Re: [Dspace-tech] How to stop using full text search?

2014-02-07 Thread helix84
On Thu, Feb 6, 2014 at 11:19 PM, Calloni, Rodrigo rcall...@iadb.org wrote:
 I am getting Internal Server Error when I run the index after cleaning up the 
 index and changing the schema.xml

 When I add -b the error message doesn't show up.

So, I understand that it's working when you reindex with -b, right?


Regards,
~~helix84

Compulsory reading: DSpace Mailing List Etiquette
https://wiki.duraspace.org/display/DSPACE/Mailing+List+Etiquette

--
Managing the Performance of Cloud-Based Applications
Take advantage of what the Cloud has to offer - Avoid Common Pitfalls.
Read the Whitepaper.
http://pubads.g.doubleclick.net/gampad/clk?id=121051231iu=/4140/ostg.clktrk
___
DSpace-tech mailing list
DSpace-tech@lists.sourceforge.net
https://lists.sourceforge.net/lists/listinfo/dspace-tech
List Etiquette: https://wiki.duraspace.org/display/DSPACE/Mailing+List+Etiquette


[Dspace-tech] How to stop using full text search?

2014-02-06 Thread Calloni, Rodrigo
Hello

We are in DSpace 3.2 XMLUI.

I am trying to stop our DSpace from using the full text extracted by 
filter-media in the search.

I already commented out the filter.plugins from dspace.org but I don't think 
that is enough.

Is there a configuration that we can do to define which fields will be indexed 
for the search?

Thanks in advance
Rodrigo

--
Managing the Performance of Cloud-Based Applications
Take advantage of what the Cloud has to offer - Avoid Common Pitfalls.
Read the Whitepaper.
http://pubads.g.doubleclick.net/gampad/clk?id=121051231iu=/4140/ostg.clktrk
___
DSpace-tech mailing list
DSpace-tech@lists.sourceforge.net
https://lists.sourceforge.net/lists/listinfo/dspace-tech
List Etiquette: https://wiki.duraspace.org/display/DSPACE/Mailing+List+Etiquette


Re: [Dspace-tech] How to stop using full text search?

2014-02-06 Thread helix84
On Thu, Feb 6, 2014 at 3:56 PM, Calloni, Rodrigo rcall...@iadb.org wrote:
 I already commented out the filter.plugins from dspace.org but I don't think 
 that is enough.

The Solr index still contains the previously extracted text. You have
to rebuild the Solr index:

[dspace]/bin/dspace update-discovery-index -b


 Is there a configuration that we can do to define which fields will be 
 indexed for the search?

Yes, you can comment out the fulltext fields from
[dspace]/solr/search/conf/schema.xml before you reindex.

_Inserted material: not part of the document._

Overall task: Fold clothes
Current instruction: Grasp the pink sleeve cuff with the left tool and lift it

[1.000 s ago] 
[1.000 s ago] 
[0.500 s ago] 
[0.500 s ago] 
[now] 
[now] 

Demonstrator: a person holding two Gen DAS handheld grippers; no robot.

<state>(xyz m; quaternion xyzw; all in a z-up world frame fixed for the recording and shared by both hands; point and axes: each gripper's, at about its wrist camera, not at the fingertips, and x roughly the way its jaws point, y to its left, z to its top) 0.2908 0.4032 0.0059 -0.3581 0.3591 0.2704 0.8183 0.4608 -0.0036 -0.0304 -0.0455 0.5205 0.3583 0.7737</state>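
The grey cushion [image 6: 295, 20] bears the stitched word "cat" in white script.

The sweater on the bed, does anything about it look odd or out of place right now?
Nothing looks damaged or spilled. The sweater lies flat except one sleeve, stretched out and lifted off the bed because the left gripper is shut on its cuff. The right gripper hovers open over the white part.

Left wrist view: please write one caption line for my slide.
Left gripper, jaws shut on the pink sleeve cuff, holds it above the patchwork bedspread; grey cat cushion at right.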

Alternatively, since you already disabled the filters, you can just
remove the extracted text files from the TEXT bundles and rebuild the
index - thus there will be nothing to add to the index. This approach
also ensures that you didn't leave any extracted bitstreams in TEXT
bundles lying around, potentially exposed anonymously (I don't
remember off-hand whether these are accessible via HTTP).


Regards,
~~helix84

Compulsory reading: DSpace Mailing List Etiquette
https://wiki.duraspace.org/display/DSPACE/Mailing+List+Etiquette

--
Managing the Performance of Cloud-Based Applications
Take advantage of what the Cloud has to offer - Avoid Common Pitfalls.
Read the Whitepaper.
http://pubads.g.doubleclick.net/gampad/clk?id=121051231iu=/4140/ostg.clktrk
___
DSpace-tech mailing list
DSpace-tech@lists.sourceforge.net
https://lists.sourceforge.net/lists/listinfo/dspace-tech
List Etiquette: https://wiki.duraspace.org/display/DSPACE/Mailing+List+Etiquette


Re: [Dspace-tech] How to stop using full text search?

2014-02-06 Thread helix84
OK, I don't know why, but perhaps the -b flag isn't removing the old
contents. Try removing the index manually:

cp -r [dspace]/solr/search/data/index [dspace]/solr/search/data/index.bak
rm [dspace]/solr/search/data/index/*

And then recreate it with the new schema using:
[dspace]/bin/dspace update-discovery-index

You should be able to verify that these fields are gone from the index
by going to the Solr admin UI [1]. Actually, do this even now before
you execute the above steps, just to confirm the problem.

[1] https://wiki.duraspace.org/display/DSPACE/Solr


Regards,
~~helix84

Compulsory reading: DSpace Mailing List Etiquette
https://wiki.duraspace.org/display/DSPACE/Mailing+List+Etiquette

--
Managing the Performance of Cloud-Based Applications
Take advantage of what the Cloud has to offer - Avoid Common Pitfalls.
Read the Whitepaper.
http://pubads.g.doubleclick.net/gampad/clk?id=121051231iu=/4140/ostg.clktrk
___
DSpace-tech mailing list
DSpace-tech@lists.sourceforge.net
https://lists.sourceforge.net/lists/listinfo/dspace-tech
List Etiquette: https://wiki.duraspace.org/display/DSPACE/Mailing+List+Etiquette


Re: [Dspace-tech] How to stop using full text search?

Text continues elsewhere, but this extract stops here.